Unlike other cross-platform solutions that bundle their own rendering engines (Flutter) or rely on Javascript bridges (React Native), KMP takes a fundamentally different approach. KMP compiles shared Kotlin code directly into native binaries for each target platform—JVM byte-code for Android, and LLVM/Native binaries for iOS.

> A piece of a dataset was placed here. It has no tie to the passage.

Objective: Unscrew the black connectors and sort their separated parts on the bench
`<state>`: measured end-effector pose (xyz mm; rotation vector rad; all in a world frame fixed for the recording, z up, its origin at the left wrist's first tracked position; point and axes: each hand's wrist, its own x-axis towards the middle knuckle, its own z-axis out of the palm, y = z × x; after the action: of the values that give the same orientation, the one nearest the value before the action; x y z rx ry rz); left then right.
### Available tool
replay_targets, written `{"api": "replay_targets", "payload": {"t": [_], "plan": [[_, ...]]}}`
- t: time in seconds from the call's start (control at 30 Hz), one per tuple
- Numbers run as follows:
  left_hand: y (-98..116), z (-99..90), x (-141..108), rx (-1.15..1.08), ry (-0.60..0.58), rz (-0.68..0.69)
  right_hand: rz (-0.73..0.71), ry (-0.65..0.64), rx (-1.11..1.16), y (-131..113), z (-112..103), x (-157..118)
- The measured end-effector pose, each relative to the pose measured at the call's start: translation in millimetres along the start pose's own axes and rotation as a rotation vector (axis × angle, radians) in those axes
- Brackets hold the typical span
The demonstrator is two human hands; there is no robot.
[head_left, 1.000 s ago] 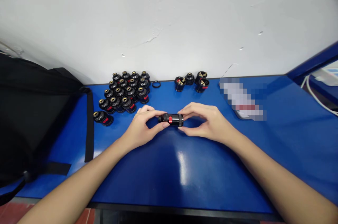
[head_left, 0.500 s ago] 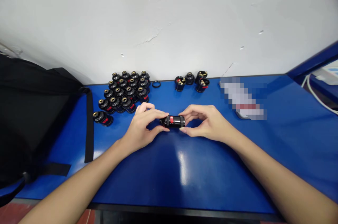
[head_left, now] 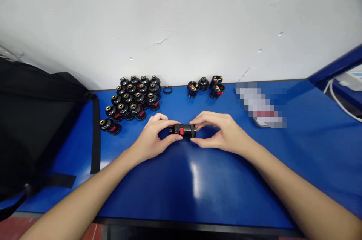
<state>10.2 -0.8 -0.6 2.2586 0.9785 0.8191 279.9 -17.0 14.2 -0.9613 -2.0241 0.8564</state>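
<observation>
Black cylinder (head_left: 186, 130) lying sideways between my two hands, over the front-middle of the bench (head_left: 169, 187). Narrow stepped end points left, wide banded end right, red patch on the near face.

My left hand (head_left: 148, 138): fingers closed on the narrower half, thumb tip along the near side just left of the red patch, index on the far side. My right hand (head_left: 224, 130): fingers pinch the wide end, thumb at the near edge, index at the far edge. The middle of the cylinder, red patch included, sits uncovered between both grips. Can't tell if its underside touches the bench.

Beyond my left hand: cluster of black capped pieces (head_left: 128, 99), upright or leaning, brass-coloured holes on top, some red marks. Black ring (head_left: 167, 89) flat, just right of the cluster. Farther right, near the wall (head_left: 181, 17), open black cups (head_left: 193, 89) with brass-coloured bits inside, beside a small black cap (head_left: 203, 83). Pixelated item on the right, unreadable. Black bag (head_left: 34, 119) far left.
</observation>
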Motion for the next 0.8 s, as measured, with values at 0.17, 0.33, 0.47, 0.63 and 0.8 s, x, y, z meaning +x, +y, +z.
{"api": "replay_targets", "payload": {"t": [0.17, 0.33, 0.47, 0.63, 0.8], "plan": [[0.5, -1.0, 0.1, 0.015, 0.024, 0.062, 0.061, -0.007, 0.055, 0.8, 1.0, -1.4], [2.6, -1.9, 0.7, 0.031, 0.055, 0.131, 0.16, -0.014, 0.186, 0.4, 1.3, -2.4], [4.8, -2.6, 0.0, 0.045, 0.086, 0.158, 0.239, -0.033, 0.283, -1.0, 1.9, -1.4], [3.4, -2.3, -0.2, 0.039, 0.106, 0.166, 0.26, -0.04, 0.308, 0.0, 4.3, 0.9], [-1.7, -2.8, 0.5, 0.019, 0.151, 0.101, 0.211, -0.027, 0.259, 3.9, 4.2, 0.8]]}}
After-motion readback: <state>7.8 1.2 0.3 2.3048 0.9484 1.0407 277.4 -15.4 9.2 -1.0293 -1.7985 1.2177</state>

Sharing Business Logic, Not UI

The core philosophy of KMP is simple: write your business logic, database wrappers, networking calls, and state management once in Kotlin, and build your UI natively using Jetpack Compose on Android and SwiftUI on iOS. This gives you 100% native performance and accessibility while eliminating code duplication.

kotlin
// Shared KMP Repository Example
class UserRepository(private val api: KtorUserApi, private val database: DatabaseHelper) {
    suspend fun getUserDetails(userId: String): User {
        return database.getLocalUser(userId) ?: api.fetchUser(userId).also {
            database.saveUser(it)
        }
    }
}

The Rise of Compose Multiplatform (CMP)

For projects that benefit from shared UI, Jetbrains has developed Compose Multiplatform. CMP lets developers write a single Jetpack Compose declarative UI interface and run it seamlessly on Android, iOS, Desktop, and Web. It is built directly on top of Skia, rendering UI components at 60+ FPS on all devices.